§ **Problem description**
Collect every line in the records below that contains the word "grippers".

Data excerpts
= Beginning of Section =
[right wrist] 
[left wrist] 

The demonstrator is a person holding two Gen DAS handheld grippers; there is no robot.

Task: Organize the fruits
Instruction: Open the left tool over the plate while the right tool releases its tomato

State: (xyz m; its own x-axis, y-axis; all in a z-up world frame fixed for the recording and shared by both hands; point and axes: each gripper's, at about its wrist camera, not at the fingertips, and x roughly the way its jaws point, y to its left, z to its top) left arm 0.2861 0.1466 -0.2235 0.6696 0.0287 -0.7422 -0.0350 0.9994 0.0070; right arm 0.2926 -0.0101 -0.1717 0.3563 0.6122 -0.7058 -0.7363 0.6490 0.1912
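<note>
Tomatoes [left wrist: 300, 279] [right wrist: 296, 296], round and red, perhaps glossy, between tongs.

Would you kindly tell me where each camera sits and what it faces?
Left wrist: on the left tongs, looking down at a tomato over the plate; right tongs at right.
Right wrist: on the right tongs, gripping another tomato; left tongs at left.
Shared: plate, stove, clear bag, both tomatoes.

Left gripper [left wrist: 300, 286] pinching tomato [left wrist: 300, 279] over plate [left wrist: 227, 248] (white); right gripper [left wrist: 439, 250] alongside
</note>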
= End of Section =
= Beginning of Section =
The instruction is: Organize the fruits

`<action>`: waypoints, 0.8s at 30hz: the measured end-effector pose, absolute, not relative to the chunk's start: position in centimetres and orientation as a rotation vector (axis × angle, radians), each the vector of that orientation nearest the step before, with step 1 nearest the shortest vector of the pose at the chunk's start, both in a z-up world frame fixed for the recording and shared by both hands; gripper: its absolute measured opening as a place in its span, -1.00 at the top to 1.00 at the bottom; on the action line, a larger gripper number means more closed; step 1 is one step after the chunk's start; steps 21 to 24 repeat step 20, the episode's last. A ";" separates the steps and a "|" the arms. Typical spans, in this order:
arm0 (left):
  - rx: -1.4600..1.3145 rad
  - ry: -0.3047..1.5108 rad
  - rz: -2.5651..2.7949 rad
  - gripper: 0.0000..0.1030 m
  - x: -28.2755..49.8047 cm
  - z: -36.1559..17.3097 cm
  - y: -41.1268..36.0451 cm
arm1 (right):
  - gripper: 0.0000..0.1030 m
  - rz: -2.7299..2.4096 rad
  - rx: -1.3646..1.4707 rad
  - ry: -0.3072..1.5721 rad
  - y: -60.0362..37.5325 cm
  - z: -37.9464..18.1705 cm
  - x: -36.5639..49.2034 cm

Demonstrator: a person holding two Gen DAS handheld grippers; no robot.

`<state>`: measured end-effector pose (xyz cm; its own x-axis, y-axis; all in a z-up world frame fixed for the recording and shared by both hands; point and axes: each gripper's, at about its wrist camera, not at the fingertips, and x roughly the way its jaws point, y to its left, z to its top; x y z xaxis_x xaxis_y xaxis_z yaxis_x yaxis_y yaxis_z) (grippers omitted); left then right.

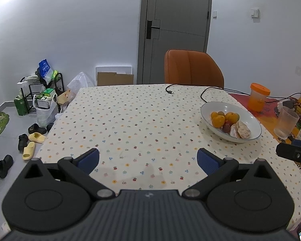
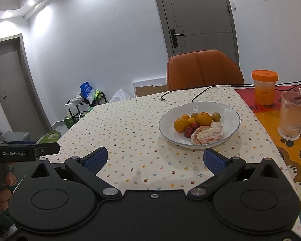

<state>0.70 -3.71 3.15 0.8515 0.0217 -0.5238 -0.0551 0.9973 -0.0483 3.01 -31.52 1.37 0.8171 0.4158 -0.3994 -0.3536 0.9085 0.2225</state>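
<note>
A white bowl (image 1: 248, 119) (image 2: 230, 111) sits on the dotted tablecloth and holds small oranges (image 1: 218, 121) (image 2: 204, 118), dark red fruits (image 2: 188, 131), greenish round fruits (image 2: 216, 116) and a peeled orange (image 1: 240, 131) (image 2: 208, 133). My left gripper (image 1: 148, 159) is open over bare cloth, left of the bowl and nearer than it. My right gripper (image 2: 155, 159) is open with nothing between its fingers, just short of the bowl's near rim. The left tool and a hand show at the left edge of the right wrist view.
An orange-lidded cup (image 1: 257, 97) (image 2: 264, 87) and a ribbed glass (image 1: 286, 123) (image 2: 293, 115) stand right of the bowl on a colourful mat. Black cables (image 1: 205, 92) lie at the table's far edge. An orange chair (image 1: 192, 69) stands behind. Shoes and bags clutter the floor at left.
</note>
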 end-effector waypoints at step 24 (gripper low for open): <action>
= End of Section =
§ **Response to the task**
The demonstrator is a person holding two Gen DAS handheld grippers; there is no robot.
Demonstrator: a person holding two Gen DAS handheld grippers; no robot.
`<state>`: measured end-effector pose (xyz cm; its own x-axis, y-axis; all in a z-up world frame fixed for the recording and shared by both hands; point and axes: each gripper's, at about its wrist camera, not at the fingertips, and x roughly the way its jaws point, y to its left, z to its top; x y z xaxis_x xaxis_y xaxis_z yaxis_x yaxis_y yaxis_z) (grippers omitted); left then right.

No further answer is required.